▶ **Work required**: Your job is to retype all of the data word for word, leaving every image out.
Data START
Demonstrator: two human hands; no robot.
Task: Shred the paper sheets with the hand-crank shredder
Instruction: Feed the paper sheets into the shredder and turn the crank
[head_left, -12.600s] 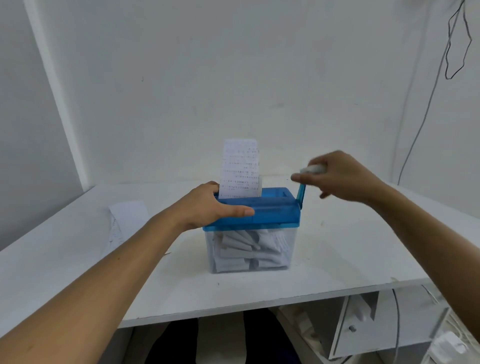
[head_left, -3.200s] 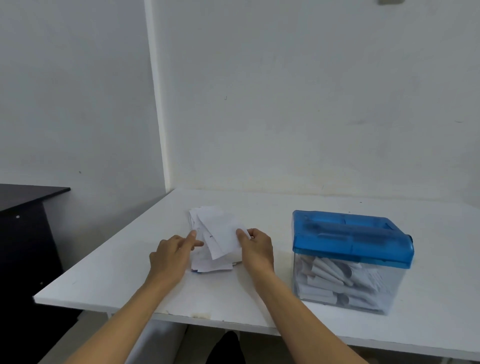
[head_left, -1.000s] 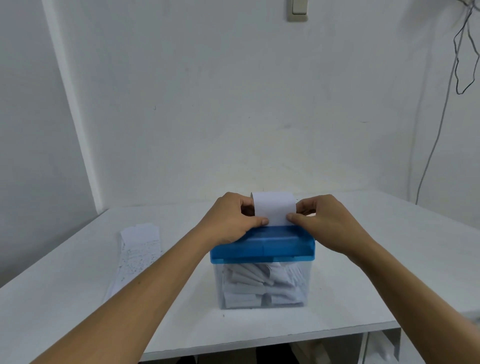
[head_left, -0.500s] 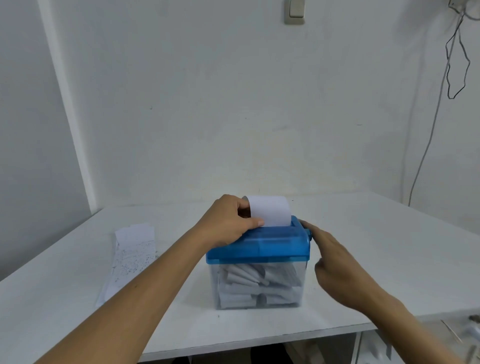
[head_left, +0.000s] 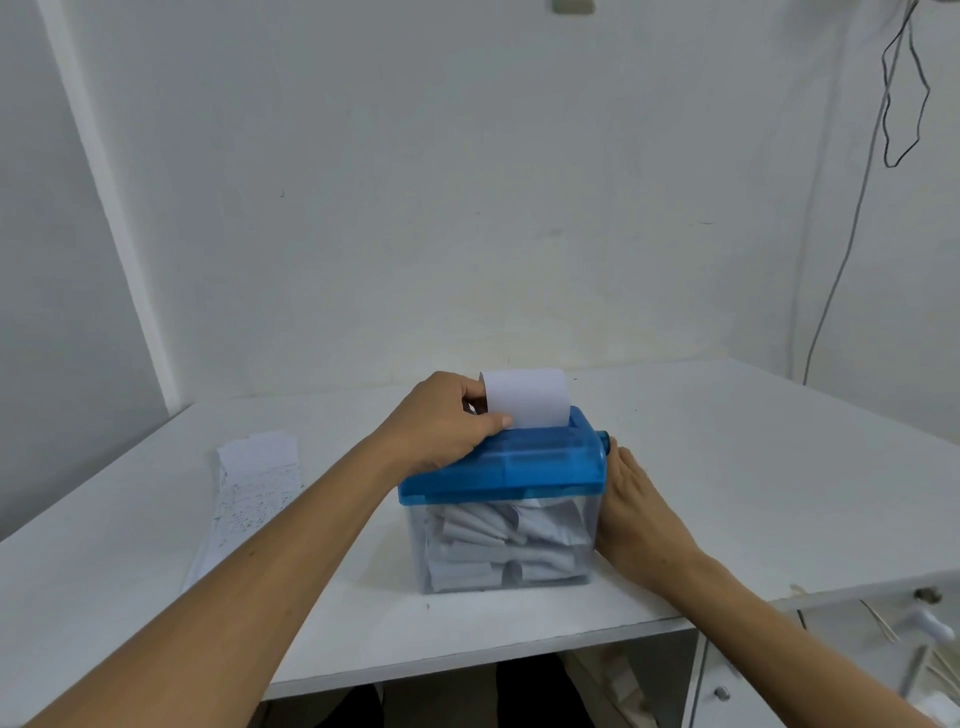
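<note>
A white table (head_left: 727, 467) is filling the lower half of the view, under a white wall (head_left: 467, 182). The shredder (head_left: 501, 501) is standing near the table's front edge, at the centre; its blue lid (head_left: 519, 465) is sitting on a clear bin (head_left: 584, 540) that is holding curled paper pieces (head_left: 483, 535). At 9 o'clock from the shredder, well apart, a stack of printed sheets (head_left: 254, 483) is lying flat. The left hand (head_left: 441, 423) is resting on the lid's left end, its fingers closed on the left edge of a white sheet (head_left: 527, 397) that is standing upright in the slot. The right hand (head_left: 636, 512) is lying against the bin's right wall at 3 o'clock, fingers reaching up toward the blue crank hub (head_left: 601, 439); whether they are gripping anything cannot be told. A dark cable (head_left: 852, 228) is hanging at 2 o'clock.
</note>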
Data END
▶ **Output for this exercise**:
Demonstrator: two human hands; no robot.
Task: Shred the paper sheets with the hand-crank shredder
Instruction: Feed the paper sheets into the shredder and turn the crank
[head_left, -12.600s] 
[head_left, -3.200s] 
[head_left, -1.000s] 
[head_left, -0.500s] 
[head_left, +0.000s] 
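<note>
A white table (head_left: 727, 467) is filling the lower half of the view, under a white wall (head_left: 467, 182). The shredder (head_left: 501, 501) is standing near the table's front edge, at the centre; its blue lid (head_left: 519, 465) is sitting on a clear bin (head_left: 584, 540) that is holding curled paper pieces (head_left: 483, 535). At 9 o'clock from the shredder, well apart, a stack of printed sheets (head_left: 254, 483) is lying flat. The left hand (head_left: 441, 423) is resting on the lid's left end, its fingers closed on the left edge of a white sheet (head_left: 527, 397) that is standing upright in the slot. The right hand (head_left: 636, 512) is lying against the bin's right wall at 3 o'clock, fingers reaching up toward the blue crank hub (head_left: 601, 439); whether they are gripping anything cannot be told. A dark cable (head_left: 852, 228) is hanging at 2 o'clock.
</note>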

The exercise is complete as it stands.